Nested Multivariate Regression

Title: Nested Multivariate Regression
Appreciate some guidance and sample codes. I’m new to Julia language, but have used Python and R a bit. This is a curve fitting / regression of data (csv) exercise. The equation to fit is as below.

w(x, h) = s(x) + (1 - s(x))*(e(x) / h) ^ (1 / n(x) 

whereby s(x), e(x) and n(e) can be a constant, linear, power, exponential or logarithmic format, as below.

	s_con(x) = a
	s_lin(x) = a * x + b
	s_log(x) = a * log10(x) + b
	s_pow(x) = a * x ^ b
	s_exp(x) = a * exp10(x * b)
			 
	e_con(x) = c
	e_lin(x) = c * x + d
	e_log(x) = c * log10(x) + d
	e_pow(x) = c * x ^ d
	e_exp(x) = c * exp10(x * d)
	
	n_con(x) = e
	n_lin(x) = e * x + f
	n_log(x) = e * log10(x) + f
	n_pow(x) = e * x ^ f
	n_exp(x) = e * exp10(x * f)		

The intended workflow/algo is a below.

s_list = [s_con, s_lin, s_log, s_pow, s_exp]
e_list = [e_con, e_lin, e_log, e_pow, e_exp]
n_list = [n_con, n_lin, n_log, n_pow, n_exp]

for s in s_list
	for e in e_list
		for n in n_list
			w(x, h) = min(1, max(0, s + (1 - s) * (e / h) ^ ( 1 / n)))
			-- doing the solver to determine paramater of a, b, c, d, e, f
			-- reuse solved w(x, h) for later analysis, e.g. plot and reports.
		end
	end
end

The plot & report will be analyzed to determine best match s(x) e(x) and n(x) for w(x, h). Thank you.
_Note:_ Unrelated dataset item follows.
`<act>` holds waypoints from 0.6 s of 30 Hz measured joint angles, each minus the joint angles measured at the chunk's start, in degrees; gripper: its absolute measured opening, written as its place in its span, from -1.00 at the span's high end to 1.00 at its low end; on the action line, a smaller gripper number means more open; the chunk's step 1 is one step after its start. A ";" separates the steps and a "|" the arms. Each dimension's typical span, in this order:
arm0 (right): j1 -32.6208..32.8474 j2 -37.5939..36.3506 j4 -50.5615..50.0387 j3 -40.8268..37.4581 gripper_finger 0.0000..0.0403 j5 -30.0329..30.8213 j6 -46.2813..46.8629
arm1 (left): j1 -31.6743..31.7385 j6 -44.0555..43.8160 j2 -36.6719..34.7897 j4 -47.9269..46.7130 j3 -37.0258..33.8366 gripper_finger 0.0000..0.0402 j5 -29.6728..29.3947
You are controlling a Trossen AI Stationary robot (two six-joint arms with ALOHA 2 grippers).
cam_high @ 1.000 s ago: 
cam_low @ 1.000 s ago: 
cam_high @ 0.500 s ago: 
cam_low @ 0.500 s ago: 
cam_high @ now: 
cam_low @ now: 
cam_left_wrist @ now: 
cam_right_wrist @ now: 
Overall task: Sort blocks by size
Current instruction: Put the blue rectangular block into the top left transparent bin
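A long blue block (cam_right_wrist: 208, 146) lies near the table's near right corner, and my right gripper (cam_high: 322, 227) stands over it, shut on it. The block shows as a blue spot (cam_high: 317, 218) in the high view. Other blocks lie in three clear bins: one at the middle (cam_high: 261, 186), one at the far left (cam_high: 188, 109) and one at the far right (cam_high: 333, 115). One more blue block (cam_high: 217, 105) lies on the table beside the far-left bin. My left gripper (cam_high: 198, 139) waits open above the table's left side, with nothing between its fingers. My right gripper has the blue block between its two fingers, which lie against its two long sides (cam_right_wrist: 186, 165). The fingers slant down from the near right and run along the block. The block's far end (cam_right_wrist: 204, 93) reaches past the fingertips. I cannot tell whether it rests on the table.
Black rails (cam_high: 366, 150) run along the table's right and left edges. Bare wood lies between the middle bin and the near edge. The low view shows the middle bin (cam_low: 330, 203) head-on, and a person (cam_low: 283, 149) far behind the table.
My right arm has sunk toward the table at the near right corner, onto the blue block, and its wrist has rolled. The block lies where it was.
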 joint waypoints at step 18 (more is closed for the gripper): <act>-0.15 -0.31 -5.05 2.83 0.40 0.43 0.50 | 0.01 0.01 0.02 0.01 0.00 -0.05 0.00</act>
I am not sure that there is an existing package that can do all of this, but you could try looking at

for fitting some of the models. Also, you can just write a likelihood and optimize with

That said, my major concern is conceptual: a fishing expedition where both log and exp are considered may not be a good starting point for data analysis. Also the nesting of highly nonlinear forms will yield parameters that will be very sensitive to outliers, or even just noise.

The real question is how to iterate array/ list of possible functions and aggregate into complete function for the optimisation step. I’ve done a bit with some of the solvers, e.g. LsqFit or Optim. I may try others, e.g. JuMP and GLM, as suggested. This is not social experiment data, but physics. The model is empirical at best, thus the quest for best combination (of 125 combinations) to fit the data.

I would consider something like

function do_everything(data, s, e, n)
    # do the optimization
    # return whatever you need as NamedTuple
end

results = [do_everything(data, s, e, n)
           for s in s_list, e in e_list, n in n_list]

Sorry for my ignorance ← Julia newbie. Is it possible to do list/array of functions like below?

s_list = [s_con, s_lin, s_log, s_pow, s_exp]

This is just my conceptual algorithm.

Yes, you can create a vector of arbitrary objects.

Thanks very much. Will try it out later this week (or next).

After many attempts, I ended up got it working in R. Will retry Julia when time is more forgiving.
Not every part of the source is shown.